Il a noté : « Entre 2018 et 2019, les autorités turques, par l’intermédiaire du ministre de l’Agriculture, ont annoncé la saisie de 70 000 tonnes de pétrole, affirmant que cette quantité leur avait été accordée en guise de soutien après la libération d’Afrin des groupes kurdes. »
Les autorités turques ont également exporté l’huile volée vers l’Espagne en tant que production turque destinée à améliorer l’économie.
Le processus de transport de l’huile d’olive des Kurdes est effectué par un certain nombre de commerçants dans la salle agricole du « Rameau d’olivier » à Afrin, une installation fondée après l’occupation d’Afrin, avec Tamer Kredi à sa tête.
Sheikho a souligné : « La société Kredi, propriété de Tamer Kredi, monopolise et collecte la production d’huile d’olive dans la région pour l’envoyer en Turquie en tant que production turque. »
La Turquie fait la même chose que le gouvernement
Les restrictions imposées par la Turquie et le SNA pour empêcher l’exportation de l’huile d’olive vers d’autres régions syriennes sont similaires à celles imposées autrefois aux Kurdes par le gouvernement syrien, a souligné Cheikho.
Une source locale, qui a préféré rester anonyme, a déclaré à North Press que sous le pouvoir du gouvernement avant 2011, tous les commerçants de la région achetaient l’huile d’olive en faveur d’un commerçant influent appelé Mahmoud Fakher, un résident d’Idlib, qui à son tour envoyait l’huile à une entreprise de la ville syrienne de Tartous pour qu’il soit mis en bouteille et exporté à l’étranger.
L’entreprise de Tartous était dirigée par des individus de la famille Makhlouf, proches du président Bachar al-Assad, a ajouté la source.
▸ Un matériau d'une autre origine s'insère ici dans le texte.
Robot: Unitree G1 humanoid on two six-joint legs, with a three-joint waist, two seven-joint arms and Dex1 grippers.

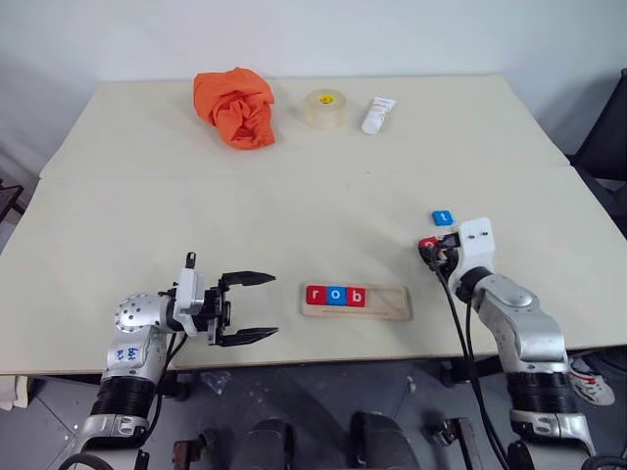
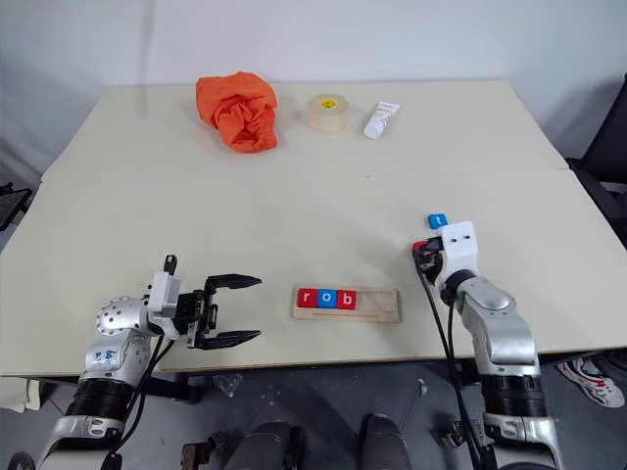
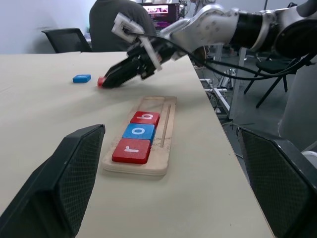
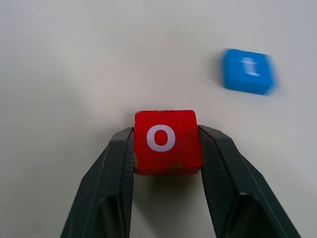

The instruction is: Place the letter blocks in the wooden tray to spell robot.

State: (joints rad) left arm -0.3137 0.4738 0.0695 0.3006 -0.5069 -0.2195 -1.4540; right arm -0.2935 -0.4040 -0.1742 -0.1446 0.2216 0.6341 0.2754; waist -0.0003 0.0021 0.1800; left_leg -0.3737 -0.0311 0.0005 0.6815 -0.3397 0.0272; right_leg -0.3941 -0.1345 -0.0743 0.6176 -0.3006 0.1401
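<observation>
The right gripper (image 4: 166, 144) clamps the red square "o" block (image 4: 167, 141) for the pale wooden tray's (image 1: 392, 304) fourth slot, while the left gripper (image 1: 257, 307) waits, jaws apart

The wooden tray (image 1: 387, 305) is a long, narrow, pale-wood holder lying flat on the table, with a lengthwise groove. 3 letter blocks sit side by side at the tray's left end, touching: a red r (image 1: 315, 295), a blue o (image 1: 336, 295) and a red b (image 1: 357, 296); the tray's right half is bare. To the right of the tray and beyond it, a red o block (image 4: 166, 140) lies face up, pressed between 2 black fingers. A blue t block (image 1: 443, 217) lies flat near it, farther from the tray.
</observation>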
Avant la guerre en Syrie, le prix de chaque boîte d’huile d’olive était de 2 000 livres syriennes (SYP, environ 40 dollars). Lorsque les autorités kurdes sont venues diriger Afrin, le prix est monté à 20 000, et aujourd’hui, chaque boîte (16 kilos) est vendue à 20 000 livres syriennes (SYP, environ 40 dollars) environ 85 dollars (1 190 000 SYP) ; mais c’est si peu au vu des vols et des redevances imposés, selon Sheikho.
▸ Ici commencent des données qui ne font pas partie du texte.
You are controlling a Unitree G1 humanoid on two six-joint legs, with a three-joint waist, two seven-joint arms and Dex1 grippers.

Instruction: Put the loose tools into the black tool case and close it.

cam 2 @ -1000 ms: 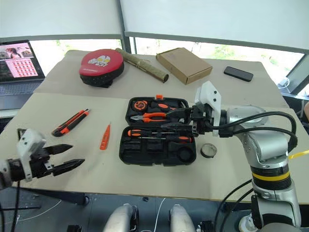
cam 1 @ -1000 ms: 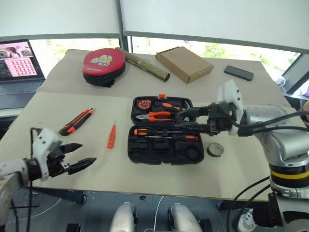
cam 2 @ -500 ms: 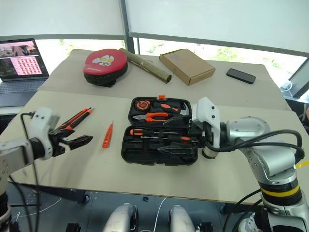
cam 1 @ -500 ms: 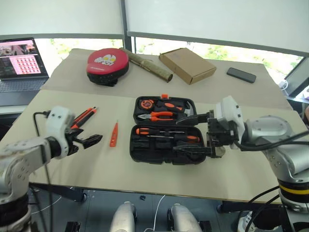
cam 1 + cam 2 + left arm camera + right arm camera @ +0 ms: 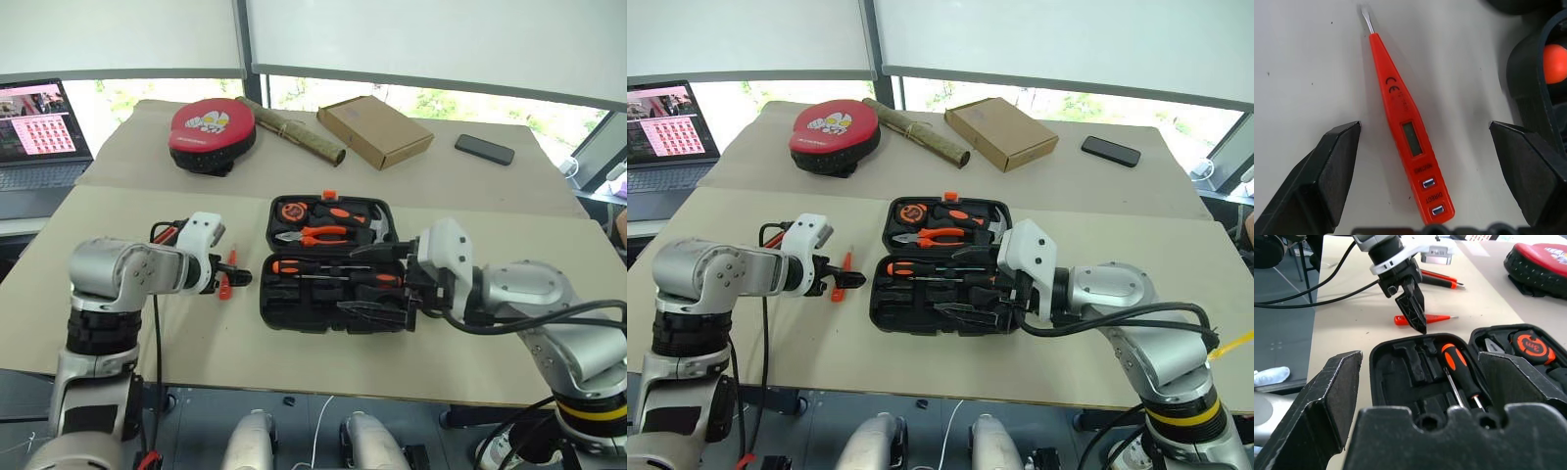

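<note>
Tester screwdriver (image 5: 1408, 132) (slim, tapered orange plastic) lies on matte tabletop (image 5: 1298, 73).

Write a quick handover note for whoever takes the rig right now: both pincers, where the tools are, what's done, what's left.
Left pincer: open, straddling the orange tester screwdriver on the table, not gripping it.
Right pincer: open, empty, over the black tool case.
Case: open; two black-and-orange screwdrivers already lie in its front half.
Utility knife: on the table, behind the left arm.
Tape roll: hidden from view.
Left: grasp the tester, put it in the case, add the knife and tape roll, close the lid.
</note>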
130 000 hectares d’oliveraies avant la guerre
Mamdoh Tobal, un ingénieur agronome d’Afrin résidant à Tabqa, une ville du gouvernorat de Raqqa, a révélé à North Press que les statistiques réalisées en 2011 par le département de l’agriculture d’Afrin indiquent que les espaces forestiers étaient d’environ 18 500 hectares, les espaces de forêts cultivées de 21 000 hectares et les espaces cultivés en oliviers atteignaient environ 130 000 hectares (environ 13 millions d’oliviers).
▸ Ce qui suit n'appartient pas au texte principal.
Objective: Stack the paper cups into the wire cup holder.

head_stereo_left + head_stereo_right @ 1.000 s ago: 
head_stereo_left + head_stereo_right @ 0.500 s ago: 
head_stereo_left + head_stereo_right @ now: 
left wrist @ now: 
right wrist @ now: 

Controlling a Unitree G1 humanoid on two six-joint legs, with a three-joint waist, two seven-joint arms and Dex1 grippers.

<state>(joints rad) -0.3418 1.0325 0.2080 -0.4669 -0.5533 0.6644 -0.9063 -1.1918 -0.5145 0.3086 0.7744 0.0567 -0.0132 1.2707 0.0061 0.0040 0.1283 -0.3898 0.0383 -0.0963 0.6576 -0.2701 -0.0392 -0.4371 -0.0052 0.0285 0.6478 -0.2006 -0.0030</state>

Tobal a ajouté que sur plus de 60% de la campagne d’Afrin, on avait planté des oliviers qui revêtent une importance agricole majeure pour les habitants en termes de consommation domestique, de bois de chauffage pour l’hiver, de fourrage pour les animaux, mais aussi une rentrée d’agent grâce à l’exportation de la production excédentaire d’olives ou de son huile.